(Beginning of Given records)
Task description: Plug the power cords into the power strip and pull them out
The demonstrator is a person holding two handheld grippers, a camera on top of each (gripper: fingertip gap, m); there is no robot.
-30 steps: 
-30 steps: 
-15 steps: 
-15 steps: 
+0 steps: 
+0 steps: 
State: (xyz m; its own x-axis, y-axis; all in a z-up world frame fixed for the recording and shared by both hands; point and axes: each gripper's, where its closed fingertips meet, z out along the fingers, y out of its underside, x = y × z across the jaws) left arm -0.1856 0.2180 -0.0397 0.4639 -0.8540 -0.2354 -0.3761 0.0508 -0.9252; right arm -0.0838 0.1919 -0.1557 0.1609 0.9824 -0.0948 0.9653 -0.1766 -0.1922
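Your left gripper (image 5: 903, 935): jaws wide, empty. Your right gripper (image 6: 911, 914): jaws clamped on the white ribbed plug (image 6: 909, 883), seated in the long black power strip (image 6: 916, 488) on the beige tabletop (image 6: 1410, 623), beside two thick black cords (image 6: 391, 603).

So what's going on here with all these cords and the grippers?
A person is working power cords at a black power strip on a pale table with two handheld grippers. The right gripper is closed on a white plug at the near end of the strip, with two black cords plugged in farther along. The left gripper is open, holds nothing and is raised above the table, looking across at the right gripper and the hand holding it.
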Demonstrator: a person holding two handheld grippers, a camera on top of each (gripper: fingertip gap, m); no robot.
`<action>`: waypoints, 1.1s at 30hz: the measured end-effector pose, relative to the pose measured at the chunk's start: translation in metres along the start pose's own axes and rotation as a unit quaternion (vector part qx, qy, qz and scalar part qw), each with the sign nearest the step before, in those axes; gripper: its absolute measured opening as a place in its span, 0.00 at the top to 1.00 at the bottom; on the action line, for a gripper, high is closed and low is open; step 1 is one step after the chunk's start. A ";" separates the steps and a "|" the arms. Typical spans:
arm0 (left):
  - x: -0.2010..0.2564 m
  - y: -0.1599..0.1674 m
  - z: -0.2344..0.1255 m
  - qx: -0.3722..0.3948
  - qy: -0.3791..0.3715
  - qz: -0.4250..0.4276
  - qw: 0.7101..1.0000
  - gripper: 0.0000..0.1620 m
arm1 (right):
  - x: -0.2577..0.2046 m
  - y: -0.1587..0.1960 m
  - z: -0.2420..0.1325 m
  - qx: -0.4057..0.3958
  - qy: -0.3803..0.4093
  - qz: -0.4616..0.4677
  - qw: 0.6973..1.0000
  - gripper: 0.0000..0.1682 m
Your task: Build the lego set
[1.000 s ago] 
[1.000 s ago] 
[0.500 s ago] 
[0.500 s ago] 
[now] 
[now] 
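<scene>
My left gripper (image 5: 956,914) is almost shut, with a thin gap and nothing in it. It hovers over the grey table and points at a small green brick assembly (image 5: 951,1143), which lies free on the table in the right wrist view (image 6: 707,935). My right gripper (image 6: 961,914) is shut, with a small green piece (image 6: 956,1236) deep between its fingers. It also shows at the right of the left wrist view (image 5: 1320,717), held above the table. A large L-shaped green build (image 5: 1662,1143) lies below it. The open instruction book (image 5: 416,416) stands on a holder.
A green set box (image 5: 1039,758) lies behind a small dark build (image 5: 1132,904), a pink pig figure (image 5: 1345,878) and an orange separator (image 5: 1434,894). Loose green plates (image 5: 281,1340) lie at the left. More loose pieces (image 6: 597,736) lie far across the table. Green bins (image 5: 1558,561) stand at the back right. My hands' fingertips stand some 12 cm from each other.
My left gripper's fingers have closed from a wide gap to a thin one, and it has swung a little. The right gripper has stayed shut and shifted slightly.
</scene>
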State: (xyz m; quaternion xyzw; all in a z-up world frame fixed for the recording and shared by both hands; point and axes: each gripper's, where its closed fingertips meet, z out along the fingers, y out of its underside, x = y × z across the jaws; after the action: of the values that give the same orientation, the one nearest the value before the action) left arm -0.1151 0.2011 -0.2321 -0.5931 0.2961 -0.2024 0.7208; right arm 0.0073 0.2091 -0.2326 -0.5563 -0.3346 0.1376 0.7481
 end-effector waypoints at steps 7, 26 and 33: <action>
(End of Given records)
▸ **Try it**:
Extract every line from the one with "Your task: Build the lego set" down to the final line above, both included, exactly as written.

▸ **Solution to this problem**:
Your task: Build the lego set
[1.000 s ago] 
[1.000 s ago] 
[0.500 s ago] 
[0.500 s ago] 
[now] 
[now] 
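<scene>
My left gripper (image 5: 956,914) is almost shut, with a thin gap and nothing in it. It hovers over the grey table and points at a small green brick assembly (image 5: 951,1143), which lies free on the table in the right wrist view (image 6: 707,935). My right gripper (image 6: 961,914) is shut, with a small green piece (image 6: 956,1236) deep between its fingers. It also shows at the right of the left wrist view (image 5: 1320,717), held above the table. A large L-shaped green build (image 5: 1662,1143) lies below it. The open instruction book (image 5: 416,416) stands on a holder.
A green set box (image 5: 1039,758) lies behind a small dark build (image 5: 1132,904), a pink pig figure (image 5: 1345,878) and an orange separator (image 5: 1434,894). Loose green plates (image 5: 281,1340) lie at the left. More loose pieces (image 6: 597,736) lie far across the table. Green bins (image 5: 1558,561) stand at the back right. My hands' fingertips stand some 12 cm from each other.
My left gripper's fingers have closed from a wide gap to a thin one, and it has swung a little. The right gripper has stayed shut and shifted slightly.
</scene>
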State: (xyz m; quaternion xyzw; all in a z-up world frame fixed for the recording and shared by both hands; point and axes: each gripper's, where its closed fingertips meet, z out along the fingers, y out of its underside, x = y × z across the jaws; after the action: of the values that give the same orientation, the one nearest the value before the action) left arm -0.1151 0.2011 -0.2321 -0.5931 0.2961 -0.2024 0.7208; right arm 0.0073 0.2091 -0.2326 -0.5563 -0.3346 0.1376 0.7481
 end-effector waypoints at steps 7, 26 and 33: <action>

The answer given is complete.